Mme S, 51 ans, allocataire du RSA depuis trois ans, arrivait en entretien résignée, presque absente. « A mon âge, avec mon parcours, personne ne voudra de moi » disait-elle…
Dans son parcours en mosaïque, plusieurs événements éparses : un divorce difficile, des enfants partis faire leurs études à l’étranger, une mobilité réduite par l’absence de permis de conduire, des petits emplois discontinus… Sur le papier et dans la tête de madame, les freins étaient nombreux.
Ce qui m’a frappée le plus en tant que référente, c’est la façon dont Mme parlait d’elle-même, à la troisième personne, comme si elle décrivait quelqu’un d’autre, en parallèle.
En creusant l’histoire de madame, et via le « qualibrage » relationnel, un schéma est apparu clairement : dans sa représentation de son parcours, les différentes sphères de son système (les institutions, sa famille, les employeurs) avaient successivement choisi/décidé pour elle. Mme S ne se sentait pas actrice de son quotidien, elle se sentait plus tributaire de choix et de fonctionnement extérieurs.
Notre premier axe de travail a donc tourné autour du pouvoir d’agir : dans quels domaines Mme prenait-elle encore des décisions ? Quel que soit leur degré « d’importance ». Nous les avons listés : cuisiner, lire, jardiner et aménager son potager, ses tenues vestimentaires…

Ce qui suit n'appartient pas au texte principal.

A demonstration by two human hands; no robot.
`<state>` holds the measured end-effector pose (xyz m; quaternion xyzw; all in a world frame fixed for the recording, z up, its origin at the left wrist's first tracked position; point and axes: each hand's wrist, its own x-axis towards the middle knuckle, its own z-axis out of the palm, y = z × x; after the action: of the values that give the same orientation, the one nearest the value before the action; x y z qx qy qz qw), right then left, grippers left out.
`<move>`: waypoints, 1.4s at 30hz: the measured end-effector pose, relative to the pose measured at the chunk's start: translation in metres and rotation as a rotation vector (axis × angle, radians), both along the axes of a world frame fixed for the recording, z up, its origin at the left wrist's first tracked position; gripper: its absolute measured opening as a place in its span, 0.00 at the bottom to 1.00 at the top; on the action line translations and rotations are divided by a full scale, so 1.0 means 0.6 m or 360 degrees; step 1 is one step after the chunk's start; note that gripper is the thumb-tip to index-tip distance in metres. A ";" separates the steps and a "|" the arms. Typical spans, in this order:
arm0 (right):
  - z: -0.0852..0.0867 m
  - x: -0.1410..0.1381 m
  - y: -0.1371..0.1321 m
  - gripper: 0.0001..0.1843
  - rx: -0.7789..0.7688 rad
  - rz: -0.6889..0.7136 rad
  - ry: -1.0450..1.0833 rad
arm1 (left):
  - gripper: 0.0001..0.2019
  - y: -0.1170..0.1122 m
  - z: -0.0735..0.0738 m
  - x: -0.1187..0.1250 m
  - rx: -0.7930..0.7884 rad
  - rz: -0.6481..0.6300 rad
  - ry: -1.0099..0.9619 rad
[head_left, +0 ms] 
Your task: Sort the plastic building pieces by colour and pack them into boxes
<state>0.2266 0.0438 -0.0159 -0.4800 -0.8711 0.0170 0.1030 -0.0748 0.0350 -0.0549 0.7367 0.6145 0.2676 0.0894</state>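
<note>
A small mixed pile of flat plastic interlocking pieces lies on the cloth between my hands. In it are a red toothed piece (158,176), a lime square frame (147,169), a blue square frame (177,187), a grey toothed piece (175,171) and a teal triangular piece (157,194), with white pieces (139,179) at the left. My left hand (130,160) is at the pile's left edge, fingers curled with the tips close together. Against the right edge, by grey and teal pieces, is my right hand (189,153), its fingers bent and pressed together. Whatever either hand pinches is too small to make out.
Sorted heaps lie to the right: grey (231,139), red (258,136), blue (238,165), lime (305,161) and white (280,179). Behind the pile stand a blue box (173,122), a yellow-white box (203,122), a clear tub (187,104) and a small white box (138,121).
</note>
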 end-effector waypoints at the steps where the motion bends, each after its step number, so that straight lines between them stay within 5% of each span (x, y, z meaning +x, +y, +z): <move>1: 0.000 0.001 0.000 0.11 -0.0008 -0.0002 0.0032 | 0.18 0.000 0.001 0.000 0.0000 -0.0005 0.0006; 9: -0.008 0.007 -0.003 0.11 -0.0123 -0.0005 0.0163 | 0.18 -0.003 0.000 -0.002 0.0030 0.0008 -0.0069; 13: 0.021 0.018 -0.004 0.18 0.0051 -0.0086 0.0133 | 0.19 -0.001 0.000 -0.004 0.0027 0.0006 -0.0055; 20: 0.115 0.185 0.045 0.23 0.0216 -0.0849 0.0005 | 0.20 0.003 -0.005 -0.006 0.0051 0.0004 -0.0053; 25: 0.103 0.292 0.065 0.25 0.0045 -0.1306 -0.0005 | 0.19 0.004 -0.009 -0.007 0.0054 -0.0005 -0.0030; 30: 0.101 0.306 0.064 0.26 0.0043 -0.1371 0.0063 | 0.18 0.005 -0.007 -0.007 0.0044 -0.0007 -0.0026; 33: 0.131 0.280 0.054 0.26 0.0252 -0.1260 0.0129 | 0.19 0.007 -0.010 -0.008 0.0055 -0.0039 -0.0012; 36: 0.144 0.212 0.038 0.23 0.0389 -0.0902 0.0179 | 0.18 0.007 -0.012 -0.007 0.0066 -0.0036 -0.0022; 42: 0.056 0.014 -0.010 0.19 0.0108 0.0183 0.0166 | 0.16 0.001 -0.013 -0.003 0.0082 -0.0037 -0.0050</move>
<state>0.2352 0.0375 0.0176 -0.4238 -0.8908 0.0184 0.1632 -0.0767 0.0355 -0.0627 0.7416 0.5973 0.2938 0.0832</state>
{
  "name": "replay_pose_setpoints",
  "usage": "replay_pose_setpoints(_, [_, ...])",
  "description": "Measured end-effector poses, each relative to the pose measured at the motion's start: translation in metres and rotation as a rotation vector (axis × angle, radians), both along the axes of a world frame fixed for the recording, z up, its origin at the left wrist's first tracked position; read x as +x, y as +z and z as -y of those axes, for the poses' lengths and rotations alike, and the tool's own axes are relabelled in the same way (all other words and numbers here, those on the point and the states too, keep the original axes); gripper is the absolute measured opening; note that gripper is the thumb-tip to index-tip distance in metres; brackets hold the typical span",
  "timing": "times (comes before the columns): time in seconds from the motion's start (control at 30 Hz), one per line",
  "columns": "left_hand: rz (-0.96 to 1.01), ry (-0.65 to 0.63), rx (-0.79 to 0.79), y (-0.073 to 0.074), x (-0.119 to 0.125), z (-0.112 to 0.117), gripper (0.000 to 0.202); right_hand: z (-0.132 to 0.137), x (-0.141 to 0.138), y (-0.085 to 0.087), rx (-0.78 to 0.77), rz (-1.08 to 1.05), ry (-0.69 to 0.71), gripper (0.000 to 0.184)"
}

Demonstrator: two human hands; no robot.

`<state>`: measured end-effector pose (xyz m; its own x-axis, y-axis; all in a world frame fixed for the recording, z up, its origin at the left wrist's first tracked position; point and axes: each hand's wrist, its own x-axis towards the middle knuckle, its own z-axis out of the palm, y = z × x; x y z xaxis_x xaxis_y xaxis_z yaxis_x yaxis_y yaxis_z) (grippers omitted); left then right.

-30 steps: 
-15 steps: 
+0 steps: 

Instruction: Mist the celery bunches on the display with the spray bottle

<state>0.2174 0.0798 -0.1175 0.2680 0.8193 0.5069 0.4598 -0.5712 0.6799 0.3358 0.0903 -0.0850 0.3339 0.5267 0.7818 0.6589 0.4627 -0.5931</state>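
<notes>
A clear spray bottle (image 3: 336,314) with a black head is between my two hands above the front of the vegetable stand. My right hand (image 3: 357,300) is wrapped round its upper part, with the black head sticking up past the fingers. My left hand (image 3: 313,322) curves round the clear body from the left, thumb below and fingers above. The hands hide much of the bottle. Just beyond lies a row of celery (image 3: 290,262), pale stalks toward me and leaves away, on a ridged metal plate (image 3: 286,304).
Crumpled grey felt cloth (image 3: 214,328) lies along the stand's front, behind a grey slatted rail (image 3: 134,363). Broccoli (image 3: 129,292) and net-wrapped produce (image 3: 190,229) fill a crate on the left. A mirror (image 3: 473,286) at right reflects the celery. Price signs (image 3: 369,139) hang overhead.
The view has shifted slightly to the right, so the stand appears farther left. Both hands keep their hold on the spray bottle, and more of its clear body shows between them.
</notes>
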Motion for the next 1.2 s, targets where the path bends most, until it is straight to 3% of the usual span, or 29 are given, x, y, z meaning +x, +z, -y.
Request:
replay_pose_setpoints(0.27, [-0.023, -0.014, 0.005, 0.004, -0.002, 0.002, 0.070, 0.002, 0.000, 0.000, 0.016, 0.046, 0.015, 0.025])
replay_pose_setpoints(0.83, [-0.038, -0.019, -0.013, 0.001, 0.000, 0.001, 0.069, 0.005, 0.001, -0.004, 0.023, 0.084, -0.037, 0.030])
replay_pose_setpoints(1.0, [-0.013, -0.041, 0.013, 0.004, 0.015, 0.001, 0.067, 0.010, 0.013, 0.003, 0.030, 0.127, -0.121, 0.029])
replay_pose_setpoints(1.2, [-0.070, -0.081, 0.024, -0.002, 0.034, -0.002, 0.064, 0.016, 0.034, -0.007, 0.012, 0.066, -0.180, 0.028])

Avec le temps, nous avons élargi progressivement le cercle des décisions, puis nous sommes arrivées à l’exploration professionnelle : quel secteur souhaitait-elle vraiment investir ? Quel métier lui plaisait, à elle, pas celui qu’on lui aurait conseillé.
Ces réflexions ont mené à une candidature spontanée, rédigée avec ses propres mots, à l’écrit bien sûr, pour une jardinerie du village voisin qu’elle fréquentait souvent. La gérante l’a rappelée dès le lendemain du dépôt. Elle cherchait quelqu’un de fiable, disponible rapidement, qui connaissait les plantes et le lieu. Mme S. correspondait parfaitement, elle en avait toujours rêvé.
Lors de notre dernier entretien, elle m’a dit « merci, c’est la première fois qu’on me demande ce que je veux, MOI. »
L’approche systémique nous rappelle que l’inertie d’une personne n’est jamais un trait de caractère. Elle est souvent la réponse logique à un système qui, au fil du temps, a retiré sa capacité d’initier et de choisir à la personne. Mon rôle ici, a été d’ouvrir le champ des possibles et d’assurer un environnement sécure pendant son exploration.